Esatto, non c’è rivincita. La storia è già evidente
C’è il derby ai quarti, basterà far valere la conclamata superiorità
La partita che non è mai solo una partita vivrà stasera (Stadio Olimpico, calcio di inizio ore 18, telecronaca esclusiva su Canale Cinque, radiocronaca obbligatoria su Radio Romanista) il suo episodio numero 198 (in assoluto, in competizioni ufficiali 182). In funzione di una qualche curiosa modalità di calcolo, i tifosi della squadra avversaria si dicono convinti di aver maturato maggior gloria in tanti precedenti. A vedere i numeri, però, l’unico aspetto su cui possono vantare un qualche tipo di superiorità statistica (su quella morale ognuno si tiene la sua, e prescinde persino dalle sentenze dei tribunali) sarebbe nelle amichevoli, una sorta di contraddizione in termini. È solo in questo tipo di confronti senza alcuna validità agonistica che effettivamente i numeri divergono (7 vittorie Lazio, 6 Roma, 3 pareggi) da una realtà che appare invece conclamata. Quando si parla di partite ufficiali, invece, la realtà è schiacciante e univoca: c’è la Roma che guida e la Lazio che applaude, o almeno si dovrebbe fare così quando si perde, ma per qualche altra malintesa convinzione è diventato motivo di scherno addirittura il doveroso riconoscimento dovuto ai vincitori della coppa nell’anno di (dis)grazia 2013, quando due squadre derelitte si ritrovarono in fondo alla competizione e casualmente vinse quella sbagliata. Questi, per chi volesse togliersi lo sfizio, sono i numeri: su 181 confronti assoluti, 68 sono state le vittorie della Roma e 50 le sconfitte.
Guardando solo al campionato - dove la superiorità di una squadra sull’altra è data essenzialmente dal numero di campionati conclusi davanti e su 81 campionati, 50 volte la Roma è arrivata sopra - la realtà dice che su 159 derby la Roma ne ha vinti 56 e ne ha persi 42. Limitando, infine, il confronto alla Coppa Italia il numero è questo: 11 a 7, con 2 pareggi (ma la Roma non vince dagli ottavi del 2011). Non c’è trucco, non c’è inganno, c’è solo una realtà inoppugnabile che non si può mascherare con nessuna teoria, neanche la più fantasiosa.
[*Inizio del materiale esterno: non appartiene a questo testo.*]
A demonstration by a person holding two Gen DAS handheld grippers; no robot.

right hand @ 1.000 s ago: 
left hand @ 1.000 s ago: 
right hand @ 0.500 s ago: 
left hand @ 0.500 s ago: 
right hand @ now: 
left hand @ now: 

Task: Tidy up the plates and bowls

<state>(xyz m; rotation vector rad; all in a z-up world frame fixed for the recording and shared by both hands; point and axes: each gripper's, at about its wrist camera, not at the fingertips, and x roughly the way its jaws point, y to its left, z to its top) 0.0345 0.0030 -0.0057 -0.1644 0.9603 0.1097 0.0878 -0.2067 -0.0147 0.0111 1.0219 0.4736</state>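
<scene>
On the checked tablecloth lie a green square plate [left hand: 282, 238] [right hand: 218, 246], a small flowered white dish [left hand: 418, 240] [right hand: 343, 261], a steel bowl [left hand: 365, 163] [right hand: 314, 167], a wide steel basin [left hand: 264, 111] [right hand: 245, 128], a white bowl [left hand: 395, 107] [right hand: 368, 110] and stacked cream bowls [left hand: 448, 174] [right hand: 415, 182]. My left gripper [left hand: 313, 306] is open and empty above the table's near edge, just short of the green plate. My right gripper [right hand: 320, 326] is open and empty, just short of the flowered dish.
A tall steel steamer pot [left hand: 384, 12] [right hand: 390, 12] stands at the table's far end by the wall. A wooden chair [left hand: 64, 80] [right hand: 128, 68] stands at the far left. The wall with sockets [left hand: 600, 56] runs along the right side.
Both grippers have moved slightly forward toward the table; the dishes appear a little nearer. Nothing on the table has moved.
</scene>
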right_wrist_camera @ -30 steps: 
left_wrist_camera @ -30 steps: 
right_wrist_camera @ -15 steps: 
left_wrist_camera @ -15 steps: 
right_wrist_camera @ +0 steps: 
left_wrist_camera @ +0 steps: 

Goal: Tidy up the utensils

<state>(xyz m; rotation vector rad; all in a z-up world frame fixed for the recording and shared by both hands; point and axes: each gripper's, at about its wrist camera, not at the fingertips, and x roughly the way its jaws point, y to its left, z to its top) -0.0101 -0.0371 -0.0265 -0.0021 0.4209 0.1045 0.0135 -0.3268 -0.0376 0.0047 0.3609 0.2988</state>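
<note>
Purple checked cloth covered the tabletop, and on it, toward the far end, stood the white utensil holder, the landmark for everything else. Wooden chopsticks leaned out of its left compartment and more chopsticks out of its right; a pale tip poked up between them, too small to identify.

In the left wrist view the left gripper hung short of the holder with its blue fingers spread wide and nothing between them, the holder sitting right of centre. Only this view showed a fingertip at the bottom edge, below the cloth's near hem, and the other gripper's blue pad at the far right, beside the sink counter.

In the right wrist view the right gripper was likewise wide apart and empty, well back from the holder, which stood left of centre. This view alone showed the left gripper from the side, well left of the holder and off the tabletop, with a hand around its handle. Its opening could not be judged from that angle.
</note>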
Rimessa la chiesa al centro del villaggio, si può parlare ora anche del confronto di questa sera, quarto di finale di una coppa che non ha impegnato molto finora le due squadre, con la Roma che ha regolato un po’ a fatica la Cremonese e la Lazio che invece ha battuto di misura il Genoa. Peccato che si giochi strozzati tra due turni importanti di campionato, con la Roma reduce dallo stressante pareggio con l’Atalanta e la Lazio da una più comoda vittoria ad Udine e in attesa del turno che domenica metterà i giallorossi di fronte al Milan a San Siro e a loro il Lecce all’Olimpico.
In un modo nell’altro, questa partita va portata a casa, nei 90, nei 120 minuti o ai calci di rigore (e bruciano ancora quelli di Budapest, ecco perché forse è il caso di partire con Dybala in panchina e usarlo semmai nel secondo tempo), Sarri rischia di fare a meno di Zaccagni, Mourinho ha elaborato ormai il lutto di Smalling e ha trovato l’assoluta leadership di Mancini. E Huijsen, l’ultimo arrivato, ha giocato 45 minuti con l’Atalanta con un’autorevolezza che ha indotto molti a dedicare un pensiero a Beckenbauer prima che il kaiser lasciasse questo mondo (Che la terra ti sia lieve e sempre grazie).